Economic reconciliation is a concept that’s becoming increasingly popular in our vernacular these days but it can only happen if there are willing participants on both sides.
We’ve still got a long way to go but we’re making progress.
A decade ago, there was a general lack of awareness about Indigenous-owned businesses and an apathy towards Indigenous people as retail customers. But today, there has been a social awakening as people are realizing that it’s time to move forward on truth and reconciliation.
Non-Indigenous people are much more interested in how they can move the needle.
With the Indigenous population in Manitoba nearing 165,000, according to the most recent government figures, not catering to them cuts you off from more than 12 per cent of the province’s total.
It’s time we have space for Indigenous people at all tables. They’ve given space to several non-Indigenous people around the boardroom of the Indigenous Chamber of Commerce. In fact, one-third of the directors are non-Indigenous.
There’s an emerging business class of Indigenous people who have talent and are bringing new and interesting products to market.
Did you know that Indigenous women are opening businesses at twice the rate of non-Indigenous women in Canada?
They’re following the lead of the likes of Michelle Cameron, CEO of Winnipeg-based Dreamcatcher Promotions, which operates the largest Indigenous-owned promotional e-commerce site in North America.

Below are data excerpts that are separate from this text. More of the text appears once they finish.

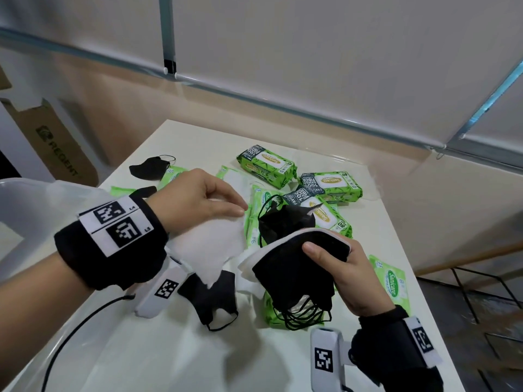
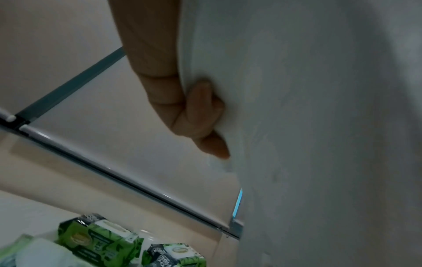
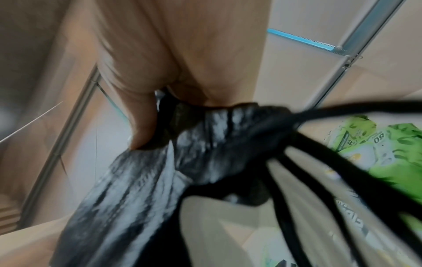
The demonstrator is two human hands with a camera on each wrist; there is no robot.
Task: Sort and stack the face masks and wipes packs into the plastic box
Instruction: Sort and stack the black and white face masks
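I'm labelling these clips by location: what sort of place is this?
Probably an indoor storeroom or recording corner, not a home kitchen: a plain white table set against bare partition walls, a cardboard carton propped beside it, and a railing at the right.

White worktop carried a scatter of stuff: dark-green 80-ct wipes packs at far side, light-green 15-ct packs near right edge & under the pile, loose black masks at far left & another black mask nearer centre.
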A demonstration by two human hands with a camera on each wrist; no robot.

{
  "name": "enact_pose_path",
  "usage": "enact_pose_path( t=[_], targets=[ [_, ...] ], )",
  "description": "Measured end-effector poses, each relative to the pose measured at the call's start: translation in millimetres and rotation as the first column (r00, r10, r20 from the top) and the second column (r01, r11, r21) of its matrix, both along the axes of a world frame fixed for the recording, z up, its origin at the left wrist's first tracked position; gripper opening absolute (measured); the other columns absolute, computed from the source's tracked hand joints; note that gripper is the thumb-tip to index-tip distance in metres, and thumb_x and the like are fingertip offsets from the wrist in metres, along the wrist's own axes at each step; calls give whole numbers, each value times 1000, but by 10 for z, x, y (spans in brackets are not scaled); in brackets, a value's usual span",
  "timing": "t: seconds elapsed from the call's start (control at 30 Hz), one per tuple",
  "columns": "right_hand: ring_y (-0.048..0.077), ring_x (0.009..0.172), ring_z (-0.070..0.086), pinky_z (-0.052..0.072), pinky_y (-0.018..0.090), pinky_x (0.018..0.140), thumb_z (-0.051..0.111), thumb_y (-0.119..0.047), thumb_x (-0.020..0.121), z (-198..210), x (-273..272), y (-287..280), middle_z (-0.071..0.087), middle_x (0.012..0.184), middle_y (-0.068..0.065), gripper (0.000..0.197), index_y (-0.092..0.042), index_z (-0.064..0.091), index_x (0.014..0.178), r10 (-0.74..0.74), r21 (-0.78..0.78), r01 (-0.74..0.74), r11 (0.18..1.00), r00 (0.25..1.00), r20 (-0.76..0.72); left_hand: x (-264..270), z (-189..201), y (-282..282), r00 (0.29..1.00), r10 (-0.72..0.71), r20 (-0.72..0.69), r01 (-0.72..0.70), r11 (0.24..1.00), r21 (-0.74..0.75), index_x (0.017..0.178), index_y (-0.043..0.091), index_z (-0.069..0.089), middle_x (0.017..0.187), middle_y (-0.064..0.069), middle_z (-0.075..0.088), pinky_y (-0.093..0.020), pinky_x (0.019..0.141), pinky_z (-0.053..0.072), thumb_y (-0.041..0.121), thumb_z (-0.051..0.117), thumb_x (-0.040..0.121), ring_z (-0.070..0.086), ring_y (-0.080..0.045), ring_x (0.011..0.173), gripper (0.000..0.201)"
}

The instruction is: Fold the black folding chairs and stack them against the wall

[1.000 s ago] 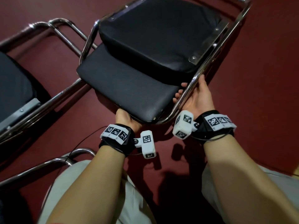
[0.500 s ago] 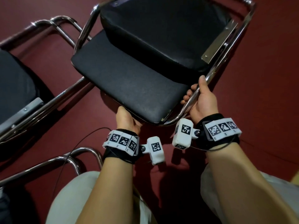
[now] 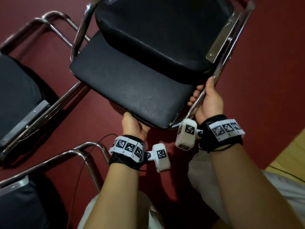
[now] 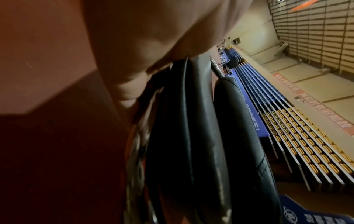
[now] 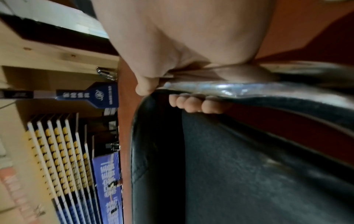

Indigenous youth are increasingly getting educated and mobilized and we need to create space for them in leadership roles, too.
It’s also important that companies around Winnipeg and Manitoba hire qualified Indigenous employees. The more your workforce reflects society around you, the better you’ll be able to respond to market needs. If everybody looks like you, talks like you and thinks like you, you’ll have a one-dimensional business.
But if you’ve got people around your table who can look at opportunities and challenges through a different lens, the better your company will be.
The Hudson’s Bay Company is leading the way in economic reconciliation by donating its iconic building on Portage Avenue to the Southern Chiefs Organization. When it opens in 2026 complete with 300 affordable housing units, a childcare centre, a health and wellness centre, restaurants, offices and a museum, it’s going to be both spectacular and an economic driver for downtown Winnipeg.